I am a gauge, a spiritual gauge, bobbing, floating, sinking, soaring, depending on the level of umph a place presents. A current traveling between rivers and lakes, places and people. A talentless wreck, a true American pervert. Some might call this perseverance, others call it failure.

It comes out in the wash that I am not me but that which I observe. Thus it is another day begins. Tomorrow, here at last. Heatwave in the city followed by a flash flood.

Last night, Lilli told me that she was considering removing herself from everything and starting an entirely new internet persona. I told her that I would be devastated. She told me to keep dreaming.

Opening the letters from the unemployment office, I learn that after combining my Oregon wages with my New York ones I have been approved for 192 dollars a month but that I only have ten days to get proof of my identification to the unemployment office.

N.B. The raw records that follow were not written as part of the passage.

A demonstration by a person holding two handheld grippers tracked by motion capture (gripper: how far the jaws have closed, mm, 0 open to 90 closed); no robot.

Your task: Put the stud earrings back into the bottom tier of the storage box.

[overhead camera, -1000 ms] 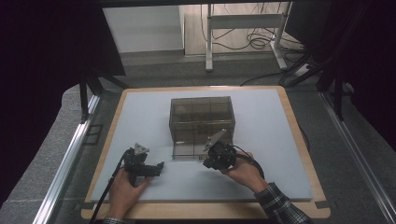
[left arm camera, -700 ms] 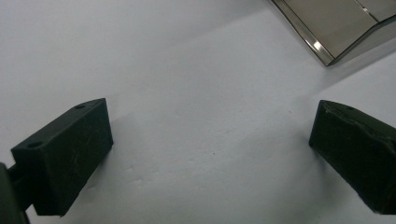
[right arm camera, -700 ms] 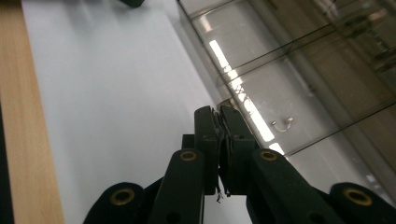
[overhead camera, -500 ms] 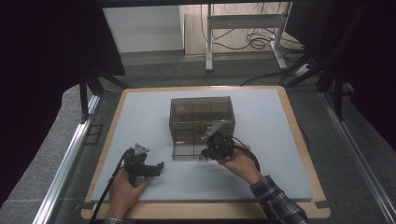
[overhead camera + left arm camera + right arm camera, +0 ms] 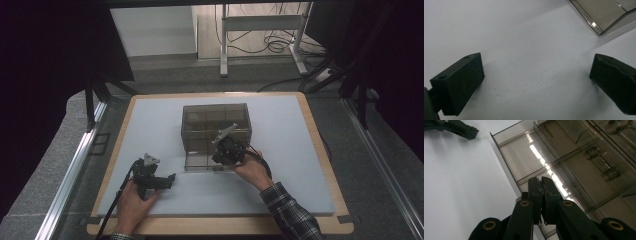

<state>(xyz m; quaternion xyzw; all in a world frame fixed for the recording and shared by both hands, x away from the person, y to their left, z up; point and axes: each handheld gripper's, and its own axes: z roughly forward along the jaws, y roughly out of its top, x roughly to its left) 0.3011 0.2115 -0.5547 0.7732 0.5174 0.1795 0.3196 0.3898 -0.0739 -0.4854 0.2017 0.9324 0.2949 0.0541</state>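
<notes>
Currently the smoky transparent plastic drawer box (image 5: 215,129) sits mid-desk, its lowest drawer (image 5: 204,161) pulled out toward the near edge. Right black gripper (image 5: 541,182), jaws pinched together, grips that drawer's front wall. Left black gripper (image 5: 536,77), jaws spread wide, hovers over bare white desk (image 5: 280,195) near the front-left corner.

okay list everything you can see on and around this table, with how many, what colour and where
Drawer box: one, smoky clear plastic, middle of the table, bottom drawer pulled out toward the person.
Small parts in the box: a few, clear, in its compartments; too blurred to name.
Table mat: one, white, covering the board.
Board: one, light wood, under the mat.
Metal stand: one, white, on the floor beyond the table, with black cables beside it.
Left tongs: one, black, jaws wide open over bare mat, near left.
Right tongs: one, black, jaws closed at the pulled-out drawer's front edge.
Hands: two, left hand bare, right hand with a plaid sleeve.
</notes>
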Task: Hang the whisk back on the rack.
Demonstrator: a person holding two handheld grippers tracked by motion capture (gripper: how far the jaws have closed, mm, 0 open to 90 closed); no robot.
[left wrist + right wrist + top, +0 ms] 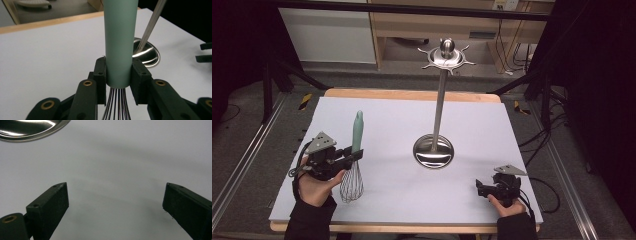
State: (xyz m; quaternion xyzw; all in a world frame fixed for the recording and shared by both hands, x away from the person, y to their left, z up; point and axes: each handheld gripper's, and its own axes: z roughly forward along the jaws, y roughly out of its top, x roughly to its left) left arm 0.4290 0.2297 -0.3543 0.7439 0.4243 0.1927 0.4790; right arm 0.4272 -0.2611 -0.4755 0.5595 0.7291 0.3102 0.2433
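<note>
Nearest, left gripper [353,156] clenched on the whisk [353,165] at the base of its pale green handle, just above the wires, handle upright over the table's [387,200] left side; right gripper [482,189] released, jaws wide over bare white surface at the near right. Probably light and stiff along the handle, springy and easily bent in the wire cage, smooth enough to slip, so best held on the handle. Farther off, steel utensil stand [434,150] at mid-table, its hooked crown overhead.
</note>
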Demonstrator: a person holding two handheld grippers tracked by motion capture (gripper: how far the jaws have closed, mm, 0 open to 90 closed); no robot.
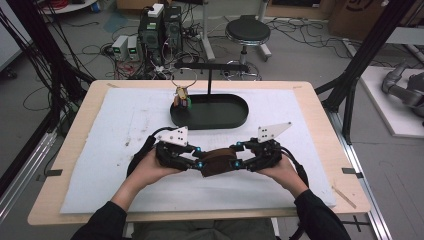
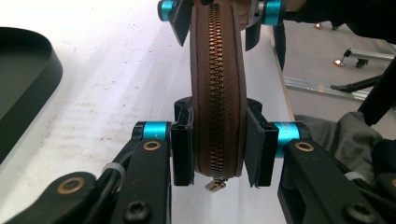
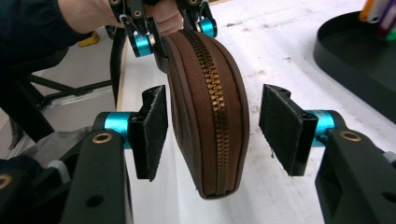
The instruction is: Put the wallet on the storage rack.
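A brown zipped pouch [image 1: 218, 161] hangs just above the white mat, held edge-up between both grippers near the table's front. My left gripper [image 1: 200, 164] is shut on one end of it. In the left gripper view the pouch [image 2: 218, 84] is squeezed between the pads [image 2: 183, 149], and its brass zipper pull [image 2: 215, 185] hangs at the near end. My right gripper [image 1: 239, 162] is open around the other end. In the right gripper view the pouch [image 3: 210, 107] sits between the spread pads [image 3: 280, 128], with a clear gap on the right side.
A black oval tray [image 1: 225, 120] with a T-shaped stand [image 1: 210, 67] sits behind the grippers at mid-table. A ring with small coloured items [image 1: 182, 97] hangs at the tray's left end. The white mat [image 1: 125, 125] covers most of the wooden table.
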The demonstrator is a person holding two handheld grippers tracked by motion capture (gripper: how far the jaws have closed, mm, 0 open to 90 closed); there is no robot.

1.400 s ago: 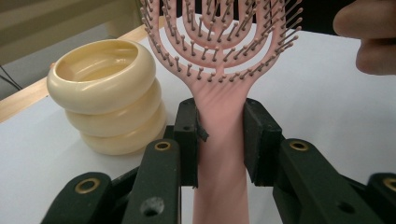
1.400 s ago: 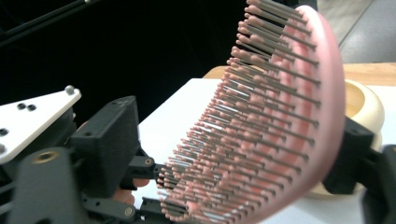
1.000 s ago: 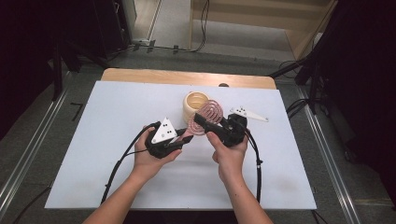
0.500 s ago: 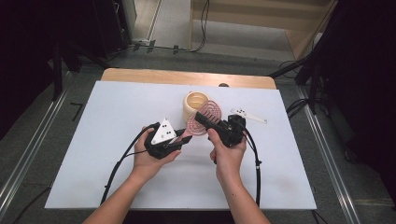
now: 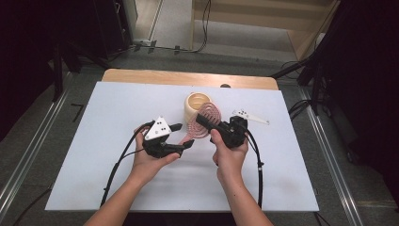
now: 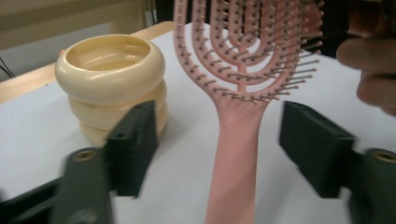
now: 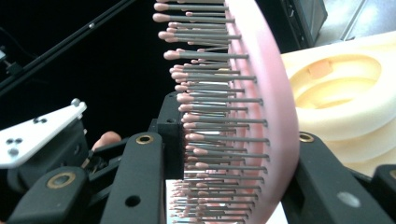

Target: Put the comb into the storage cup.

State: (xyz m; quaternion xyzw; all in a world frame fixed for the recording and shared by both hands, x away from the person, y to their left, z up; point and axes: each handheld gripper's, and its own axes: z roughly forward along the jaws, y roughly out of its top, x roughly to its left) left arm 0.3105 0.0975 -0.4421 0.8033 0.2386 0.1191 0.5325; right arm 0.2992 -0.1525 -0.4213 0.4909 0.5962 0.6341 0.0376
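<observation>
A pink vented hairbrush (image 5: 205, 114) is lifted over the white table, and my right gripper (image 5: 205, 122) is shut on its bristled head (image 7: 268, 93). The brush handle (image 6: 236, 154) points toward my left gripper (image 5: 182, 136), which is open with a jaw on each side of the handle and not touching it. Just behind the brush stands a cream ridged cup (image 5: 196, 104), upright with nothing inside (image 6: 112, 77). From the right gripper view the cup (image 7: 345, 88) lies past the brush head, with the left gripper (image 7: 42, 140) off to the left.
The white tabletop (image 5: 117, 108) has bare room to the left, right and front of the hands. A white flat three-cornered piece (image 5: 251, 117) shows just right of the right hand. A wooden strip (image 5: 155, 77) runs along the far edge. Black cables (image 5: 120, 160) trail toward the near edge.
The right hand has shifted slightly left and turned the brush a little. The left hand has hardly moved, and the cup has stayed in place.
</observation>
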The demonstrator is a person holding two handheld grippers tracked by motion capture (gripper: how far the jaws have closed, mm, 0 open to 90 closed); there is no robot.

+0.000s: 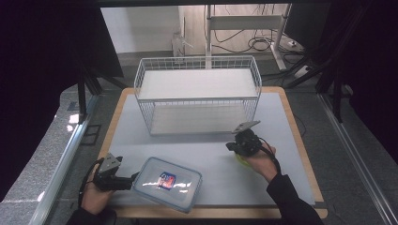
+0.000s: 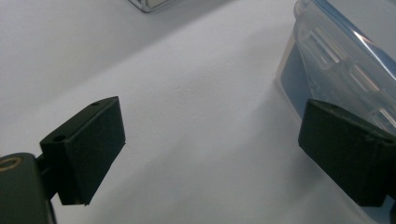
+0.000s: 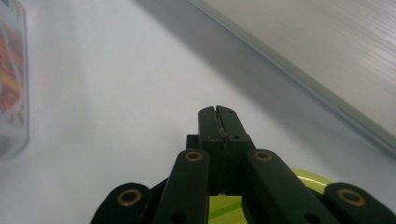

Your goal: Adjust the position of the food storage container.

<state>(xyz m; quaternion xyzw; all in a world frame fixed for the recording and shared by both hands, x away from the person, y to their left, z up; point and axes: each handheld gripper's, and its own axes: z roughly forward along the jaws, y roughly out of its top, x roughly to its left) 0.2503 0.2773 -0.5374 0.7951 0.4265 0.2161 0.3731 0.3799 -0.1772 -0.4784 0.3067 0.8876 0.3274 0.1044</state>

So I put my shorts and flip-flops on, buckle my belt and fill my right pocket with a dollar’s worth of quarters. I go to a grocery store run by Asian people, remembering seeing that they fax and copy. The man who works there is taking trash to the curb. He comes in with me. A woman gets in line ahead of me. She is buying two packs of balloons and wants to know how much it would cost for the man to fill them for her.

“Seventy-five cents a balloon.” he says.

“Seventy-five cents?”

“Helium expensive.”

He presses the release on his tank, letting a couple spurts out.

“Don’t waste any.” the woman says.

The man tells her that he’ll give her a discount.

“Twelve dollars for all of them.”

“I’ll think about it” the woman says.

The man looks at me. I give him my identification and tell him that I need copies of both front and back. He hands them to a female worker who runs the copies for him. She sneezes on my identification while handing it back to me. I consider sanitizing it before putting it in my wallet but don’t want to carry my social security card all the way home, exposed like that.

“The bacteria will probably die soon.” I say.

She fell asleep after one episode of Bob’s Burgers and made me turn off Netflix before the next one started. The episode we watched was a Halloween special wherein this one girl who wanted to be friends with Louise trapped everyone in a cardboard fort that ended up getting smashed by the loading dock of a delivery truck because Louise didn’t want to be her friend.

I smothered Musette’s head with pillows and played Destiny until the sun came up, leveling up my Iron Banner experience, receiving a gold and white shader from the Iron Banner Vendor which when worn during Iron Banner matches provides more Iron Banner reputation.